Gary Borrowdale

Personal information
- Full name: Gareth Ian Borrowdale
- Date of birth: 16 July 1985 (age 40)
- Place of birth: Worcester Park, England
- Height: 6 ft 0 in (1.83 m)
- Position(s): Left back

Team information
- Current team: Greenwich Borough

Youth career
- 000?–2002: Crystal Palace

Senior career*
- Years: Team / Apps / (Gls)
- 2002–2007: Crystal Palace / 98 / (0)
- 2007–2009: Coventry City / 21 / (0)
- 2008: → Colchester United (loan) / 4 / (0)
- 2008–2009: → Queens Park Rangers (loan) / 0 / (0)
- 2009–2013: Queens Park Rangers / 22 / (0)
- 2009: → Brighton & Hove Albion (loan) / 12 / (0)
- 2010: → Charlton Athletic (loan) / 10 / (0)
- 2011: → Carlisle United (loan) / 1 / (0)
- 2011: → Barnet (loan) / 11 / (0)
- 2013: Carrick Rangers
- 2013: Tonbridge Angels / 5 / (0)
- 2013–2014: Margate
- 2014: Gillingham / 0 / (0)
- 2014–2015: Greenwich Borough / 33 / (0)

International career^{‡}
- 2001: England U16 / 2 / (0)
- 2001–2002: England U17 / 7 / (0)
- 2002: England U18 / 1 / (0)
- 2003–2004: England U19 / 3 / (0)
- 2004–2005: England U20 / 3 / (0)

= Gary Borrowdale =

English footballer (born 1985)

Gareth Ian Borrowdale (born 16 July 1985) is an English footballer. A left-sided player, Borrowdale plays as a left-back. He has also been known to operate as a central defender.

==Club career==
Borrowdale began his career at Crystal Palace, and made his debut aged 17, in December 2002. He gave a good performance and made a regular place for himself in the first team, quickly making the transition to first-team football and becoming a regular member of the first XI. At just age 21, he made his 100th appearance for Palace, and looked to have a big future, collecting the club's "Young Player of the Year" award to cap some strong performances in the 2006–07 season. However, this would be his last at Selhurst Park. With his contract expired, he opted to join former Palace boss Iain Dowie at Coventry City, for a tribunal fee of £650,000.

At Coventry his career stuttered somewhat, with the team struggling and Dowie sacked, resulting in Borrowdale spending most of the season on the sidelines. In September 2008, he joined Colchester United on a month-long emergency loan. He started his first match for Colchester on 26 September.

On 23 November 2008, he became Queens Park Rangers manager Paulo Sousa's first loan signing since taking over at Loftus Road. He signed with the club on a permanent contract on 2 January 2009.

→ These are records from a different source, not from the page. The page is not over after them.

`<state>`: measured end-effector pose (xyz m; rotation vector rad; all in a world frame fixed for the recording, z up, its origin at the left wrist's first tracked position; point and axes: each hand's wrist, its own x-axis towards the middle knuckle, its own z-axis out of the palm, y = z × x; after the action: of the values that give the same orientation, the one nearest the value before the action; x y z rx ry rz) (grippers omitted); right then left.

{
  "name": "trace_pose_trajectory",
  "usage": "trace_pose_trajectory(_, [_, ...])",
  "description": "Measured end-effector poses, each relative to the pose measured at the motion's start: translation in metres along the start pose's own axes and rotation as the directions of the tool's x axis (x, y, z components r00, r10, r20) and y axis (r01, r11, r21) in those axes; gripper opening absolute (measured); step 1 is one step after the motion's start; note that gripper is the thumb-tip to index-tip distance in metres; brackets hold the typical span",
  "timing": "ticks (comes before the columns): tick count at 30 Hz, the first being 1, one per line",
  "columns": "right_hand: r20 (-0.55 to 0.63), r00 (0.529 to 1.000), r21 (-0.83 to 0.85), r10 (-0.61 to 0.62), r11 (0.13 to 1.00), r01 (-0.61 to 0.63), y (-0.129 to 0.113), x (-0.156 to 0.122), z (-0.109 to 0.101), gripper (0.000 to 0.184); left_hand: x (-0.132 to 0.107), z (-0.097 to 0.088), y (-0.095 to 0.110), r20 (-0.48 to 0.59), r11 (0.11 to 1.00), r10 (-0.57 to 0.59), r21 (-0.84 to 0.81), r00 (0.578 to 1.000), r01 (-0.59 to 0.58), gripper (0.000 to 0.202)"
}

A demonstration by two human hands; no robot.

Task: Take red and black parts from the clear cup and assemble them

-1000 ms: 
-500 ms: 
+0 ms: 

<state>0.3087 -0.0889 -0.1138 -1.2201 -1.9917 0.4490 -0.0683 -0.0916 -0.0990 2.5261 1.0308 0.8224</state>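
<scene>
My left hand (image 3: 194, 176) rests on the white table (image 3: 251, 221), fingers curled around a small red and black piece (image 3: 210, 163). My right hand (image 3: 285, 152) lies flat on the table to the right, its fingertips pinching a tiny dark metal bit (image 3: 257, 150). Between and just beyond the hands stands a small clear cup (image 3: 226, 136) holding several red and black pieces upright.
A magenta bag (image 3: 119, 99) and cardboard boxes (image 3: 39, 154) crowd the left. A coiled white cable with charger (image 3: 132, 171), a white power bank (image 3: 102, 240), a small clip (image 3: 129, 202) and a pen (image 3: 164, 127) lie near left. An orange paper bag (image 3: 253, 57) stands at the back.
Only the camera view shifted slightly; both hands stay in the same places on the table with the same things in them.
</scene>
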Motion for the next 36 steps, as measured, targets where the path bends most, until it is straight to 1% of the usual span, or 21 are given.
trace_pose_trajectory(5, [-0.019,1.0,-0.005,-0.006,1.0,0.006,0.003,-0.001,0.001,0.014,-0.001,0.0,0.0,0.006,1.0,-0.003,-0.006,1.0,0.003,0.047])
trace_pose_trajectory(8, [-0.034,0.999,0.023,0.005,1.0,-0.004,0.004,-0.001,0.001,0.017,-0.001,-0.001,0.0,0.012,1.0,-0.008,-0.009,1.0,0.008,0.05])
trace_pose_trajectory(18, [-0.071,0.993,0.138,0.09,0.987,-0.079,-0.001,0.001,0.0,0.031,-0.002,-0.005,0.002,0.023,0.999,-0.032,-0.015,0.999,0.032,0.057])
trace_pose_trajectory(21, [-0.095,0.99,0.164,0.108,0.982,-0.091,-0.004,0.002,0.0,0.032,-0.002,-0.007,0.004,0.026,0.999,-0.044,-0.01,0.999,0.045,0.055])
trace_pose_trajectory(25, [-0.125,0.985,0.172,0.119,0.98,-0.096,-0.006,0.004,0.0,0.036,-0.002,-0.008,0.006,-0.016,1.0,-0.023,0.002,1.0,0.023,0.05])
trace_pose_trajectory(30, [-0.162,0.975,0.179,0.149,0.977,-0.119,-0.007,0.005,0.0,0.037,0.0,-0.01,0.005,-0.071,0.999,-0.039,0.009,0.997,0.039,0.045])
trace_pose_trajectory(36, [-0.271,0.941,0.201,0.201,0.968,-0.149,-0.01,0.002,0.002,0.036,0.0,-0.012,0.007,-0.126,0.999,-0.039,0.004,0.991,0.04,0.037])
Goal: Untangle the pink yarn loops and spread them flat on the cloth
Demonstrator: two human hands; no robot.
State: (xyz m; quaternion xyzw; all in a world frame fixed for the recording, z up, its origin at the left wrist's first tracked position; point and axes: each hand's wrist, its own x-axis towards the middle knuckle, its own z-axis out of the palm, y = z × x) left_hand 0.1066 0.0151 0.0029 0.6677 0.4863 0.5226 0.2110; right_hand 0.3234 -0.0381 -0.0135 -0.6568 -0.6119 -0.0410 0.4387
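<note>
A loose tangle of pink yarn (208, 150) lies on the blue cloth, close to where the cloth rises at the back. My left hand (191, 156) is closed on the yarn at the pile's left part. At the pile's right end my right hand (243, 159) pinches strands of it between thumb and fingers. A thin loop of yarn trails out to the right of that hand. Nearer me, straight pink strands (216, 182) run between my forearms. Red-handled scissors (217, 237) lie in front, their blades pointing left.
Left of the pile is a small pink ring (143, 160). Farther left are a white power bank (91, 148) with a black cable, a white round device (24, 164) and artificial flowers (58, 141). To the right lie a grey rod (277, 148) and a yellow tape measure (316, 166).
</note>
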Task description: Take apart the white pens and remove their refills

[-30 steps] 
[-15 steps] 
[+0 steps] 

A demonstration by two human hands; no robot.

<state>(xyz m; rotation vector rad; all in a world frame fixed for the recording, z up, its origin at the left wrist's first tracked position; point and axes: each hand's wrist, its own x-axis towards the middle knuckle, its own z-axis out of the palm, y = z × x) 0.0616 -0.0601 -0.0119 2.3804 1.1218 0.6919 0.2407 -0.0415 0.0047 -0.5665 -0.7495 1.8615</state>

Borrowdale was loaned out by QPR on a number of occasions. He joined League One side Brighton & Hove Albion on loan for the remainder of the season on 6 March 2009, after an injury to first choice left-back Jimmy McNulty, making 12 appearances for Brighton. On 18 March 2010, he joined League One club Charlton Athletic on a 28-day emergency loan. On 8 February 2011, he agreed a one-month loan deal with another League One club Carlisle United, and made his debut on the same day in a 3–0 defeat at Huddersfield Town. On 30 September 2011, he joined League Two club Barnet on an emergency loan deal.

On 21 May 2012, Queens Park Rangers announced that Borrowdale would be leaving the club when his contract expired at the end of June.

On 21 February 2013, Borrowdale signed for IFA Championship 1 club Carrick Rangers until the end of the 2012–13 season.

On 8 November 2013, he signed for Isthmian League club Margate.

Borrowdale returned to professional football at the end of January 2014 when he signed for Gillingham. He was released by the club at the end of the 2013–14 season, without having played a match for them.

On 5 August 2014, Borrowdale signed for Greenwich Borough. In May 2016, he took up a coaching role at the club.